Body-Mind-Spirit - Inspiration for Writers, Dreamers, and Seekers of Health & Happiness
![]() In response to my feedback this week, a gifted writing circle member listened carefully, furrowed her brow, and said she could boil my comments down to two words: “Less hiding.” “Yes!” I told her. “Exactly. I want more of you in the story.” She smiled and nodded. I could tell she understood. Only some people comprehend this directive. Or they grasp it, but it makes them squeamish. Years ago, I hired a social media consultant to evaluate my Instagram account. She said: “People want to see you. They want to know you. Put more pictures of yourself in your feed.” I cringed.

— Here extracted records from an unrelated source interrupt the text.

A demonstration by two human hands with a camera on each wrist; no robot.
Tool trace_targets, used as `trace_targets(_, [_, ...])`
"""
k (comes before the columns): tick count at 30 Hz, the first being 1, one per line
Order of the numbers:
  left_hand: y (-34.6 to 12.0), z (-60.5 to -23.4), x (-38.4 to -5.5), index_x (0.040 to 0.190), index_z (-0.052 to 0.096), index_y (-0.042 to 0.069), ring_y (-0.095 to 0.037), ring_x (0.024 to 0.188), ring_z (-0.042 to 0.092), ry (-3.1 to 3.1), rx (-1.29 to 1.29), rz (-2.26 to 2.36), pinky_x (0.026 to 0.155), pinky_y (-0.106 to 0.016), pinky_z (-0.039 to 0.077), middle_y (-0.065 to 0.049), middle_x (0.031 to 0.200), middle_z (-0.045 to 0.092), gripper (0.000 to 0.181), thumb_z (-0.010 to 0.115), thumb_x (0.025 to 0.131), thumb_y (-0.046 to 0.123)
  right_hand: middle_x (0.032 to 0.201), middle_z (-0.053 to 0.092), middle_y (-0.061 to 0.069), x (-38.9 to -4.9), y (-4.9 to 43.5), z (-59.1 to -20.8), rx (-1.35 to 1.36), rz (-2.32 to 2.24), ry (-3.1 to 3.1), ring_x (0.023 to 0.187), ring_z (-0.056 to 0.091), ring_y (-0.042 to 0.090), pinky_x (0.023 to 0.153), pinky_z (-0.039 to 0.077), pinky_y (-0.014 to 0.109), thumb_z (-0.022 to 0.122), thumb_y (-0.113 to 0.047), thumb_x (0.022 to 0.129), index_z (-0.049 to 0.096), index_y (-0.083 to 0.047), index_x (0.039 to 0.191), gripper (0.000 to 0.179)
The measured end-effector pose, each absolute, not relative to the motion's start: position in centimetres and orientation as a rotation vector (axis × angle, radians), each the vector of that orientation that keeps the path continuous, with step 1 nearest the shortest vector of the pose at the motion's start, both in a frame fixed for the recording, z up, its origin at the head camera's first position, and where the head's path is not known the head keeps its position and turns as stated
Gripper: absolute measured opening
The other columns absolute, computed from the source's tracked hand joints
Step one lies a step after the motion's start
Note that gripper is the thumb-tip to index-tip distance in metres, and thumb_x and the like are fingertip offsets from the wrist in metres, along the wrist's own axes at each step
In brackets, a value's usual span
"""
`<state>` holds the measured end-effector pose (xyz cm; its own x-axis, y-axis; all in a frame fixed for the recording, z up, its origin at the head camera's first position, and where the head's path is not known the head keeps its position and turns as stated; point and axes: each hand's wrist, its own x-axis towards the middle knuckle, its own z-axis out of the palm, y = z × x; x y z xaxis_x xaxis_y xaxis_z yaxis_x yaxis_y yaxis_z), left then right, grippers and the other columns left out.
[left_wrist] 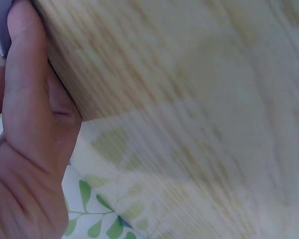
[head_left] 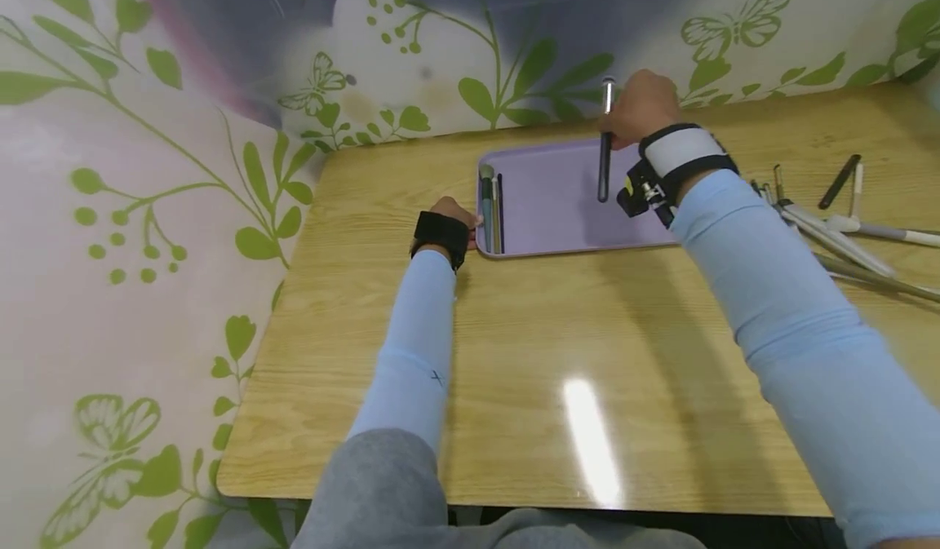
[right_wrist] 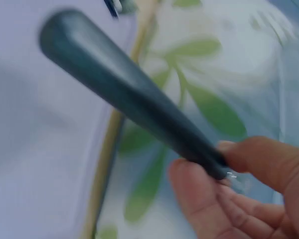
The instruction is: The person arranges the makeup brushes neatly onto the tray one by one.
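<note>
Above the lilac tray (head_left: 551, 198), my right hand (head_left: 646, 108) pinches a makeup brush (head_left: 605, 166) between thumb and fingers. Its thick dark handle points down and its silver part points up; the tip is too small to make out. The right wrist view shows the dark handle (right_wrist: 119, 79) running out from the pinching fingers. My left hand (head_left: 458, 214) grips the tray's left rim, its thumb over the edge. Inside the tray, along that side, lie a brush with a greenish head (head_left: 486, 194) and slim sticks (head_left: 498, 223) beside it.
Several brushes and long-handled pieces (head_left: 837, 239) lie in a loose pile on the table's right, partly behind my right sleeve. A patterned wall (head_left: 411, 68) stands along the back and left of the wooden table (head_left: 514, 353).
</note>
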<state>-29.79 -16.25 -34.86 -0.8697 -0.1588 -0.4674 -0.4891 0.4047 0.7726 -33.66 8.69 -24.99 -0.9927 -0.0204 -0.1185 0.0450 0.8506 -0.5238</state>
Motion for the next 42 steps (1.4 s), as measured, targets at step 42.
trace_targets(42, [-17.8, -38.8, -32.3, 0.081, 0.060, 0.001, -0.016, 0.046, 0.051, 2.300, -0.614, 1.591, 0.049, -0.031, 0.053, -0.007, 0.056, 0.050, 0.012, 0.062, 0.077, 0.012, 0.077, 0.062, 0.017, -35.1, -4.0, -36.3, -0.144, -0.843, 2.925, 0.050, 0.055, 0.017, 0.068, 0.050, 0.035, 0.068, -0.032, 0.069, 0.059, 0.001, 0.075, 0.035])
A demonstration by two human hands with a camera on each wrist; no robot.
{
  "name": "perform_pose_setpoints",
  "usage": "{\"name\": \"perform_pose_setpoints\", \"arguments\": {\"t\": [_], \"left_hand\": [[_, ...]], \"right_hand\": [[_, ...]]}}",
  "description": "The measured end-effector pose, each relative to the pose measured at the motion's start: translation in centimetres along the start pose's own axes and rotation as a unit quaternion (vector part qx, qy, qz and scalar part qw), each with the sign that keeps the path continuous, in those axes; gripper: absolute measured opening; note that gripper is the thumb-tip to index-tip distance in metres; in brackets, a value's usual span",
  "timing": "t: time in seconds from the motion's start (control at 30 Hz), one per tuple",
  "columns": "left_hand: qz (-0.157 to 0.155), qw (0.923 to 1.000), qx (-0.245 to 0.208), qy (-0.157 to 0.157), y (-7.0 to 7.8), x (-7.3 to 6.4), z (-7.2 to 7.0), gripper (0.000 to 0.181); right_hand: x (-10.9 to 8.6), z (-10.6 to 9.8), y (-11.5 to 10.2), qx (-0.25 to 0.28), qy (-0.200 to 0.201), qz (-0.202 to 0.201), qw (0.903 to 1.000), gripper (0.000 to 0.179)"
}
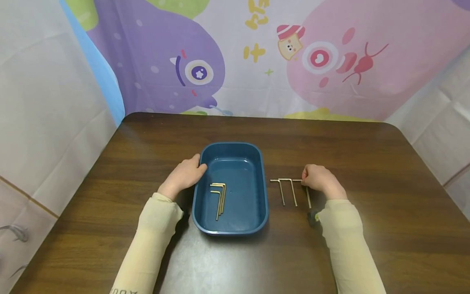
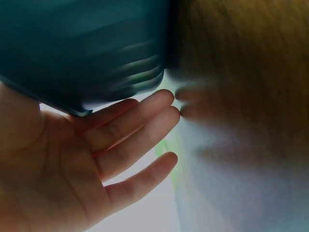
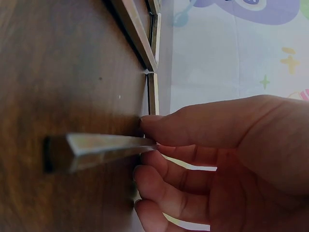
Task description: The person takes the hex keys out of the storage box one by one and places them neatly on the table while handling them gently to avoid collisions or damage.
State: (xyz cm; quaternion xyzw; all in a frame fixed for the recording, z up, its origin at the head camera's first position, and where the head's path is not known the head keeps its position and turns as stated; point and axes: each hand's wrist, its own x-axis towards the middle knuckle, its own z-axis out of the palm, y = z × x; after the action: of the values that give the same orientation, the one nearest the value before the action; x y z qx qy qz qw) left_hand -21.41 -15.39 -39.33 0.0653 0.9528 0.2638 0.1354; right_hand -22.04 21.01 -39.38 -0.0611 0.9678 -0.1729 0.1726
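A blue plastic tray (image 1: pixel 230 228) sits near the middle of the table, with three brass-coloured hex keys (image 1: pixel 222 200) lying inside toward its left side. My left hand (image 1: pixel 185 173) holds the tray's left wall, thumb over the rim and fingers along the outside; in the left wrist view those fingers (image 2: pixel 135 140) stretch out below the tray wall. To the right, my right hand (image 1: pixel 319 179) pinches a hex key (image 3: pixel 104 150) near its bend between thumb and fingers. Its long arm points toward the person, close over the table. Two more hex keys (image 1: pixel 293 194) lie just left of that hand.
The dark brown wooden table (image 1: pixel 235 128) has rounded far corners. Behind it hangs a cartoon-printed cloth (image 1: pixel 253 81), with light panels (image 1: pixel 47 81) at the sides. A small dark device (image 1: pixel 313 217) is worn at the right wrist.
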Motion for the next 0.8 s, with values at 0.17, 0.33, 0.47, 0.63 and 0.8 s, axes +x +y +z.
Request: {"name": "perform_pose_setpoints", "arguments": {"t": [0.17,0.33,0.47,0.63,0.8], "left_hand": [[-0.002,1.0000,-0.002,-0.004,0.02,-0.05,-0.05,0.060],[0.004,1.0000,0.000,0.000,0.01,-0.07,-0.07,0.059],[0.002,1.0000,-0.001,0.000,0.02,-0.10,-0.06,0.059],[0.003,1.0000,-0.001,0.001,0.15,-0.18,-0.07,0.058],[0.005,1.0000,0.003,0.002,0.17,-0.18,-0.11,0.057]], "right_hand": [[-0.02,-0.04,0.00,0.002,0.000,0.004,1.0000,0.008],[0.00,-0.01,0.06,0.005,0.001,0.002,1.0000,0.008],[0.04,0.03,0.07,0.005,0.001,0.003,1.0000,0.008],[0.08,0.08,0.11,0.005,0.005,0.001,1.0000,0.008],[0.06,0.11,0.10,0.006,0.009,0.001,0.9999,0.007]]}}
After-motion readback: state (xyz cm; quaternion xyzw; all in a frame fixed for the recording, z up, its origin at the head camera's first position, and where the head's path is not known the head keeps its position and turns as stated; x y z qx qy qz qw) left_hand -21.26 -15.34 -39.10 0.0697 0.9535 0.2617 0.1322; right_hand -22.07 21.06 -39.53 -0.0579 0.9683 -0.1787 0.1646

Part of me didn’t want to be seen, which is still true sometimes. But another side of me—believing transparency fosters self-acceptance and freedom—is more robust. This side of my personality is stubborn and persistent, and it gives me the courage to share from my heart, which sometimes involves divulging secrets. Pastor and author Rick Warren says, “You’re only as sick as your secrets.” I agree. With this caveat: I protect secrets for loved ones who aren’t ready to share specific details of their lives. When a loved one’s story intersects with mine, I proceed with caution and compassion. I find ways to express myself without pulling anyone’s covers. My relationship with my loved ones comes first. But I try to share my secrets because doing so liberates, heals, and energizes me. The epigraph in my poetry book, Secrets of My Sex, is Clarissa Pinkola Estés’ quote: “A woman who carries a secret is an exhausted woman.” While some secrets are harmless, others may lead to physical and emotional damage or distress. Kept in the dark, skeletons in the closet may grow mold. The purpose of sharing personal writing is to bring light to dark places. Sharing truths from the heart is an act of generosity of spirit toward the self and others because it releases shame, which heals writers and readers. Sharing personal information has helped me overcome shame and accept myself as I am. Others have thanked me for doing this because it permits them to do the same. But be gentle with yourself. Go at your own pace. Seek support if you need it. And make sure you choose carefully how, with whom, and when you share your secrets. You have a right to your privacy, too.